Eventually, after rewriting all the squares, a Turing machine will halt, and whatever is left on the tape is the answer to the problem, programmed in 1s and 0s. Or at least, that's what's happened for the problems we've hypothetically thrown at it so far.

Now, researchers Scott Aaronson and Adam Yedidia from MIT have designed three brand new Turing machines which ask three incredibly important questions in mathematics. 

And if any of them ever stops working, or 'solves' its problem, then it will suggest that a whole lot of what we know about maths wrong.

The first problem dates back to the 1930s, when mathematician Kurt Gödel demonstrated that some mathematical statements can never be proven true or false, they're simply undecidable. 

That maths is pretty complex, but as Aron explains: "He essentially created a mathematical version of the sentence 'This sentence is false': a logical brain-twister that contradicts itself."

The clause to that is that you could prove a problem decidable if you changed the basic assumptions underlying the problem - known in maths as the axioms (not to be confused with axions) - but then that would make other problems undecidable. "That means there are no axioms that let you prove everything," says Aron.

Turing took that idea and ran with it - he proposed that there must be some Turing machines whose behaviour couldn't be predicted given the standard assumptions that underpin most modern maths - known as ZMC (or Zermelo-Fraenkel set theory with the axiom of choice, if you want to get specific). Those assumptions, or axioms, are sort of what Einstein's general theory of relativity is to physics, and explain how things work in the mathematics world.

But no one had ever figured out how complex a Turing machine would need to be before it couldn't be solved - in other words, how many actions it would need before it just kept on going forever. Until now that is, because Yedidia and Aaronson claim they've created a Turing machine with 7,918 states (or actions) that should, in theory, go on forever. They named it 'Z'.

"We tried to make it concrete, and say how many states does it take before you get into this abyss of unprovability?" says Aaronson.

The Z machine is only a computer simulation for now, but it could be built into a physical device. "If one were then to turn such a physical machine on, what we believe would happen would be that it would run indefinitely," Terence Tao from the University of California, Los Angeles, who wasn't involved in the study, told Aron. (That's assuming it doesn't break or run out of power, of course).

If the Z machine did stop, it wouldn't be the end of maths as we know it - you could recreate a Turing machine with more rigid axioms, or assumptions, in place so that it would keep going.

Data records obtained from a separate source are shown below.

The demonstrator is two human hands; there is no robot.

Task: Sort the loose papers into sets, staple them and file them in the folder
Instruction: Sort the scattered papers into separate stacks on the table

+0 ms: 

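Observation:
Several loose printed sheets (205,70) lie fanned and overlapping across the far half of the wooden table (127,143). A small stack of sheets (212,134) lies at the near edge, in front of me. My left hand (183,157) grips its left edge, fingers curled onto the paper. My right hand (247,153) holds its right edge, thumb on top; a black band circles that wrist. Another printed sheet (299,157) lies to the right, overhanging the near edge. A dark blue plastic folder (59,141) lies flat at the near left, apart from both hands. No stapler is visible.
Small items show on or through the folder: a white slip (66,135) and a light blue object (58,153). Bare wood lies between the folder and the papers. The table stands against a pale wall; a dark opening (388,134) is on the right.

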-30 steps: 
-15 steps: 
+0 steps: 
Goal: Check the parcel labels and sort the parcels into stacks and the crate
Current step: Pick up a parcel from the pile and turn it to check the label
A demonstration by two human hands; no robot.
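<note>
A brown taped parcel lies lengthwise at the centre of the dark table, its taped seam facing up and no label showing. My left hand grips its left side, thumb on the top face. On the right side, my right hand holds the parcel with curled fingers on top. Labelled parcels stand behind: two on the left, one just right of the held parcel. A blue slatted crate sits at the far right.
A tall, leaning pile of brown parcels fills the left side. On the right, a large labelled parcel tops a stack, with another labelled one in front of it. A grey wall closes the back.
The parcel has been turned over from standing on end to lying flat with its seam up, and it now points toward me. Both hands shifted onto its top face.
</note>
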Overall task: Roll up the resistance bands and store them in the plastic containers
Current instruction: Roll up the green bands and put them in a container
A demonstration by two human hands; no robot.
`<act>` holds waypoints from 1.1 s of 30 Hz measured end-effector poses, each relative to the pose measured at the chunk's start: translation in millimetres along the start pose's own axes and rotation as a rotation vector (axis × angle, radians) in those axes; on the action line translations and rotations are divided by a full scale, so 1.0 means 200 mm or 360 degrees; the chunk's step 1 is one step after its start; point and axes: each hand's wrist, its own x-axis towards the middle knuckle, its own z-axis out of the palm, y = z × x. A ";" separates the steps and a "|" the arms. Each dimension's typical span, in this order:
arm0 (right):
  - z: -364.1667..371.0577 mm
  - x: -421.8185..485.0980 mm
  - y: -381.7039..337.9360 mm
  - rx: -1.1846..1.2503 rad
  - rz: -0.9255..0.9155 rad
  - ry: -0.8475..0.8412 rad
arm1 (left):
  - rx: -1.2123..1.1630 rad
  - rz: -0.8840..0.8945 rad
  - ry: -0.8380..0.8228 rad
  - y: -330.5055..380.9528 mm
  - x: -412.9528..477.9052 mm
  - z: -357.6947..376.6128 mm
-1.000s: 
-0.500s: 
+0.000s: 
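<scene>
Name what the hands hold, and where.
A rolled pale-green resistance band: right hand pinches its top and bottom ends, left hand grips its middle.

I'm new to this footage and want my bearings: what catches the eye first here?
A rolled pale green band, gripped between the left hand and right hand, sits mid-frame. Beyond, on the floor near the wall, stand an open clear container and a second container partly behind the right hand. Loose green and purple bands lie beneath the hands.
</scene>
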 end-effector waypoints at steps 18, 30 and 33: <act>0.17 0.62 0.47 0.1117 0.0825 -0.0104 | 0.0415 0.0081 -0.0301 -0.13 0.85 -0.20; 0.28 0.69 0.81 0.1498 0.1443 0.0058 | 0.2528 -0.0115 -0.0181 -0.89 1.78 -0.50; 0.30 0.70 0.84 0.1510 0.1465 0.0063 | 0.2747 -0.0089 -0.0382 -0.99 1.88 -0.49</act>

But it would show that, eventually, a Turing machine would be able to 'decide' all problems.

The other two Turing machines that Aaronson and Yedidia have designed would have bigger impacts if they stopped working. Aron explains:

"These will stop only if two famous mathematical problems, long believed to be true, are actually false. These are Goldbach's conjecture, which states that every even whole number greater than 2 is the sum of two prime numbers, and the Riemann hypothesis, which says that all prime numbers follow a certain pattern. The latter forms the basis for parts of modern number theory, and disproving it would be a major, if unlikely, upset."

Not to be a buzz-kill here, but the mathematicians don't actually have any intention of building these machines and turning them on, primarily because it's not a very efficient way of testing problems (especially seeing as you'd have to live forever to get the results).

But the benefit of designing these Turing machines is that it helps to work out how complex these fundamental problems are. The Goldbach machine, for example, has 4,888 states, the Riemann machine has 5,372, and the ZFC one has 7,918, suggesting that final problem is the most complex - something most mathematicians would intuitively assume, Aaronson adds.

The claims surrounding these three Turing machines haven't been peer-reviewed, but the team has published their code and all their calculations online, in the hopes that other mathematicians out there will test and build upon their work and create Turing machines for these problems that are even less complex, and confound the machine with less actions.

That research could change our understanding of modern mathematics, or help reassure us that what we know so far is right. Either way, it's pretty exciting.